* Task objective
Across the records that follow, count each line holding "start", and write only the total.
====== The data ======
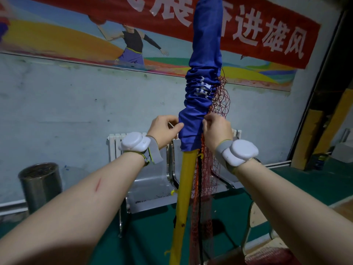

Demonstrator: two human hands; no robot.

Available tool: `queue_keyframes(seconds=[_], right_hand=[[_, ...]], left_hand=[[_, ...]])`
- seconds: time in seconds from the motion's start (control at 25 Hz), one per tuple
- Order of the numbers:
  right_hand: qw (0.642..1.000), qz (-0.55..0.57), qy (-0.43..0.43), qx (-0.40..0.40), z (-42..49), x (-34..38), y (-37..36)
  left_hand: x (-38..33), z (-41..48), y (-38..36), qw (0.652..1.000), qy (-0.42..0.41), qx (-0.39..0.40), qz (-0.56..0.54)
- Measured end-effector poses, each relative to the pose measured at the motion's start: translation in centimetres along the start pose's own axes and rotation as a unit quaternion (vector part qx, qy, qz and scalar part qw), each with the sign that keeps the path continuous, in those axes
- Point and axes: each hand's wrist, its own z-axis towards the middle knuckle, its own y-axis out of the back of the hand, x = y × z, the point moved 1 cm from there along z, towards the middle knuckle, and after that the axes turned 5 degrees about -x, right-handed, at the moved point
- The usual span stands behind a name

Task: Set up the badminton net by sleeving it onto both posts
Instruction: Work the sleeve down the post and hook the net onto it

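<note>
**Sleeve bunched on upper post, both hands at its hem**

Your left hand [164, 129] pinches the left edge of the blue sleeve [200, 100]. Your right hand [216, 131] pinches the right edge, beside the red mesh [219, 98]. The sleeve sits bunched on the upper yellow post [183, 192], its hem just below your hands, with bare post beneath. Loose mesh hangs along the post's right side. A metal bench [152, 184] stands close behind the post, with a radiator [114, 148] on the wall behind it. A steel bin [40, 186] stands well apart on the left. Open green floor [309, 175] lies to the right.
</note>
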Motion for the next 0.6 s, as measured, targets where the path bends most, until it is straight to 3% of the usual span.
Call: queue_keyframes(seconds=[0.2, 0.44, 0.52, 0.6], right_hand=[[0.996, -0.061, 0.038, 0.051, -0.3, -1.2, -0.1], [0.98, -0.097, 0.056, 0.165, -2.2, -3.6, -1.5], [0.983, -0.065, 0.048, 0.164, -1.6, -3.8, -1.2], [0.992, 0.006, 0.021, 0.124, -0.6, -3.5, -0.7]], left_hand=[[0.7, -0.7, -0.6, 0.995, -0.021, 0.008, 0.099], [1.9, -2.7, -1.6, 0.956, 0.031, 0.157, 0.244], [1.6, -2.7, -1.5, 0.962, 0.046, 0.143, 0.227], [0.7, -2.4, -1.1, 0.985, 0.059, 0.066, 0.148]])
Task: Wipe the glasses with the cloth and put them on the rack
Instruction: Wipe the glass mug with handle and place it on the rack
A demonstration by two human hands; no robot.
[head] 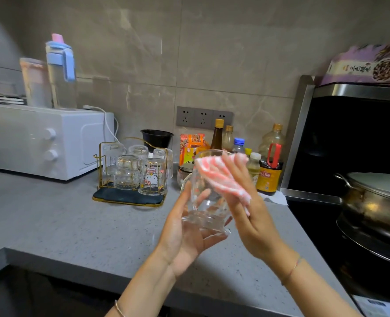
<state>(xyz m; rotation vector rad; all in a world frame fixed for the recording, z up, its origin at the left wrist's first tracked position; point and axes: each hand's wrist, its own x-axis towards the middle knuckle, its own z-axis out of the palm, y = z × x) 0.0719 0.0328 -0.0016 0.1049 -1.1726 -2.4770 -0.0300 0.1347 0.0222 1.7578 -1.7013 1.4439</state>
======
* Task result
2